# Task item
Please transcribe each of the records exactly as given.

------ Provided records ------

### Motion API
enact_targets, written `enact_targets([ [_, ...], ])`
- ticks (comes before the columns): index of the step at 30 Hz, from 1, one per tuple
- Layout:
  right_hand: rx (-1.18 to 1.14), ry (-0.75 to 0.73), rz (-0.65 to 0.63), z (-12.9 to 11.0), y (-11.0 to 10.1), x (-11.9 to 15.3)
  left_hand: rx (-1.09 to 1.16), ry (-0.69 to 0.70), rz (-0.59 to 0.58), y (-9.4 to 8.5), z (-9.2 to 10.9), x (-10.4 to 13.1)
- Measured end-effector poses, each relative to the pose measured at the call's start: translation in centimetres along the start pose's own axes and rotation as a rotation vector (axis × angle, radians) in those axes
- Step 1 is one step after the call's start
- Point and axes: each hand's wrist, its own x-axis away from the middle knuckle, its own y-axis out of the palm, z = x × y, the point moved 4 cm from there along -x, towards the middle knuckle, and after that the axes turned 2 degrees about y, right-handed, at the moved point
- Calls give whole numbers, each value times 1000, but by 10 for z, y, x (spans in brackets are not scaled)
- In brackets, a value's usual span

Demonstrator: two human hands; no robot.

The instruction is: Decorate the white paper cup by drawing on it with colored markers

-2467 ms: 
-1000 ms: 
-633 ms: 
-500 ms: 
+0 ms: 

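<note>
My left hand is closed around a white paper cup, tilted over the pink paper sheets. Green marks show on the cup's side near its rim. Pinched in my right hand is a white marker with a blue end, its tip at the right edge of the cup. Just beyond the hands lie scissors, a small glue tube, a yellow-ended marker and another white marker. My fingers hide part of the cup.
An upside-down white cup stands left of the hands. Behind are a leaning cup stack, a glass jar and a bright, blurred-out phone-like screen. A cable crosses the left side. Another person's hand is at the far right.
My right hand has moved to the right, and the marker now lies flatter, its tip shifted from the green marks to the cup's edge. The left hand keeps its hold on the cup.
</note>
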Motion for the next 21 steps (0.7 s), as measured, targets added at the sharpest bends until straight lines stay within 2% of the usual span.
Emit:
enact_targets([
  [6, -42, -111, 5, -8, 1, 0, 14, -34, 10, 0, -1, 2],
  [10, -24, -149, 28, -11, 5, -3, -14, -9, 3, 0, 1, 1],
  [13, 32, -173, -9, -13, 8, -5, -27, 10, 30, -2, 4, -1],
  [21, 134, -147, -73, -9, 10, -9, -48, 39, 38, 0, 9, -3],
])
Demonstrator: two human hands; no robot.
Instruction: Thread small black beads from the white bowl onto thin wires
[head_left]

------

# Answer space
### Motion API
enact_targets, written `enact_targets([ [_, ...], ])`
- ticks (comes before the columns): index of the step at 30 Hz, from 1, one per tuple
- Layout:
  right_hand: rx (-1.18 to 1.14), ry (-0.75 to 0.73), rz (-0.65 to 0.63), z (-12.9 to 11.0), y (-11.0 to 10.1), x (-11.9 to 15.3)
  left_hand: rx (-1.09 to 1.16), ry (-0.69 to 0.70), rz (-0.59 to 0.58), y (-9.4 to 8.5), z (-9.2 to 10.9), x (-10.4 to 13.1)
- Measured end-effector poses, each relative to the pose measured at the call's start: translation in centimetres along the start pose's own axes and rotation as a rotation vector (axis × angle, radians) in those axes
- Step 1 is one step after the call's start
- Point and axes: each hand's wrist, its own x-axis away from the middle knuckle, its own y-axis out of the palm, z = x × y, the point moved 4 cm from there along -x, towards the middle knuckle, and after that the axes turned 2 degrees about y, right-handed, at the moved point
- Calls give whole numbers, each value times 1000, but by 10 for z, y, x (spans in brackets are not scaled)
- In brackets, a value's usual span

Demonstrator: two human hands; no robot.

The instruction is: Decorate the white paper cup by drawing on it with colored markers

-2467 ms: 
-1000 ms: 
-633 ms: 
-500 ms: 
+0 ms: 

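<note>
My left hand is closed around a white paper cup, tilted over the pink paper sheets. Green marks show on the cup's side near its rim. Pinched in my right hand is a white marker with a blue end, its tip at the right edge of the cup. Just beyond the hands lie scissors, a small glue tube, a yellow-ended marker and another white marker. My fingers hide part of the cup.
An upside-down white cup stands left of the hands. Behind are a leaning cup stack, a glass jar and a bright, blurred-out phone-like screen. A cable crosses the left side. Another person's hand is at the far right.
My right hand has moved to the right, and the marker now lies flatter, its tip shifted from the green marks to the cup's edge. The left hand keeps its hold on the cup.
</note>
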Motion for the next 21 steps (0.7 s), as measured, targets added at the sharpest bends until straight lines stay within 2% of the usual span.
Emit:
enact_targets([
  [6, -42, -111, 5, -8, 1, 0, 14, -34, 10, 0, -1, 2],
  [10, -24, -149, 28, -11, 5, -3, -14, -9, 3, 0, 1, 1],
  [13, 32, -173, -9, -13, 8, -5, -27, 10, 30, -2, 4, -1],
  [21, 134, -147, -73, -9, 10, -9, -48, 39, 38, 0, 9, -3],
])
Demonstrator: two human hands; no robot.
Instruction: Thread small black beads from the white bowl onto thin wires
[head_left]

This answer is finished.